But what few commentators have grasped is that Benedict has long foreseen that, for at least another generation, this may well be the reality confronting those European Catholics and other Christians who won’t bend the knee to political correctness or militant secularism. Accordingly, he’s preparing Catholicism for its future in Europe as what Benedict calls a “creative minority.”

The phrase, which Benedict has used for several years, comes from another English historian Arnold Toynbee (1889-1975). Toynbee’s thesis was that civilizations primarily collapsed because of internal decline rather than external assault. “Civilizations,” Toynbee wrote, “die from suicide, not by murder.”

The “creative minorities,” Toynbee held, are those who proactively respond to a civilizational crisis, and whose response allows that civilization to grow. One example was the Catholic Church’s reaction to the Roman Empire’s collapse in the West in the 5th century A.D. The Church responded by preserving the wisdom and law of Athens, Rome and Jerusalem, while integrating the invading German tribes into a universal religious community. Western civilization was thus saved and enriched.

This is Benedict’s vision of the Catholic Church’s role in contemporary Europe. In fact, it’s probably the only viable strategy. One alternative would be for the Church to ghettoize itself. But while the monastic life has always been a vocation for some Christians, retreat from the world has never been most Christians’ calling, not least because they are called to live in and evangelize the world.

Yet another option, of course, is “liberal Catholicism.” The problem is that liberal Catholicism (which is theologically indistinguishable from liberal Protestantism) has more-or-less collapsed (like liberal Protestantism) throughout the world. For proof, just visit the Netherlands, Belgium, or any of those increasingly-rare Catholic dioceses whose bishop regards the 1960s and 1970s as the highpoint of Western civilization.

Even the Economist (which strangely veers between perceptive insight and embarrassing ignorance when it comes to religious commentary) recently observed that “liberal Catholics” are disappearing. Long ago, the now-beatified John Henry Newman underscored liberal Christianity’s essential incoherence. Liberal Catholicism’s future is that of all forms of liberal Christianity: remorseless decline, an inability to replicate themselves, and their gradual reduction to being cuddly ancillaries of fashionable lefty causes or passive deliverers of state-funded welfare programs.

By contrast, Benedict’s creative minority strategy recognizes, first, that to be an active Catholic in Europe is now, as Cardinal André Vingt-Trois of Paris writes in his Une mission de liberté (2010), a choice rather than a matter of social conformity. This means practicing European Catholics in the future will be active believers because they have chosen and want to live the Church’s teaching. Such people aren’t likely to back off when it comes to debating controversial public questions.

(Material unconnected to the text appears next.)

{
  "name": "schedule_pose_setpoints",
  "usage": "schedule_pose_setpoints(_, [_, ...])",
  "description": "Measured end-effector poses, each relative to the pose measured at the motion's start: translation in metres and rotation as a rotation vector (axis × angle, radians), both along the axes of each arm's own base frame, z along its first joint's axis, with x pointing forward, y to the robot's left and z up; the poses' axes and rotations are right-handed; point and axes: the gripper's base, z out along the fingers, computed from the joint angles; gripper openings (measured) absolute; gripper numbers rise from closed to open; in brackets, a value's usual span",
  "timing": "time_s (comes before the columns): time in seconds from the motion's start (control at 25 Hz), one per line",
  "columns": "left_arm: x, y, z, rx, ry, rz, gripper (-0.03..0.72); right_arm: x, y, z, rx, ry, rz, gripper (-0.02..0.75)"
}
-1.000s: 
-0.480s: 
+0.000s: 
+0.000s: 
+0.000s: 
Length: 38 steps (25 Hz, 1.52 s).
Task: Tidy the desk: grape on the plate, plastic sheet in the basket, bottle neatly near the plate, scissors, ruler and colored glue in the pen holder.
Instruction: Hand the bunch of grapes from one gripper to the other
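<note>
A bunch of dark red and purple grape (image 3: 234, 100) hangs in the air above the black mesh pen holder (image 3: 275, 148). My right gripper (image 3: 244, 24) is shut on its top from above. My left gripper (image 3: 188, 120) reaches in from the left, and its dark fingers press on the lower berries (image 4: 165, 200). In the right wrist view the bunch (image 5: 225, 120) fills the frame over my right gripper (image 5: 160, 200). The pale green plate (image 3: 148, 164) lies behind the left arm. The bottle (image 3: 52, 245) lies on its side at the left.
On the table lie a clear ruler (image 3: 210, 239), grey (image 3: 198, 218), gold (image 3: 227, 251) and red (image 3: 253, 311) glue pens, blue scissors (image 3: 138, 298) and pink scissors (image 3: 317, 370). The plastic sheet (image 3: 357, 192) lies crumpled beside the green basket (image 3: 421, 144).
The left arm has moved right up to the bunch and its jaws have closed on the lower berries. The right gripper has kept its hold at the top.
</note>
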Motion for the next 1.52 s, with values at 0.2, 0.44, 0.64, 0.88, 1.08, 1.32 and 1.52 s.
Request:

Second, the creative minority approach isn’t just for Catholics. It attracts non-Catholics equally convinced Europe has modern problems that, as Rabbi Sachs comments, “cannot be solved by government spending.”

A prominent example is Metropolitan Hilarion Alfeyev, Chairman of the Orthodox Patriarchate of Moscow’s Department for External Church Relations. A deeply cultured man, who’s completely un-intimidated by either liberal Christians or militant secularists, Hilarion has conspicuously cultivated the Catholic Church in Europe because he believes that, especially under Benedict, it is committed to “defending the traditional values of Christianity,” restoring “a Christian soul to Europe,” and is “engaged in common defence of Christian values against secularism and relativism.” Likewise, prominent European non-believers such as the philosophers Jürgen Habermas and Marcello Pera have affirmed Europe’s essentially Christian pedigree and publically agreed with Benedict that abandoning these roots is Europe’s path to cultural suicide.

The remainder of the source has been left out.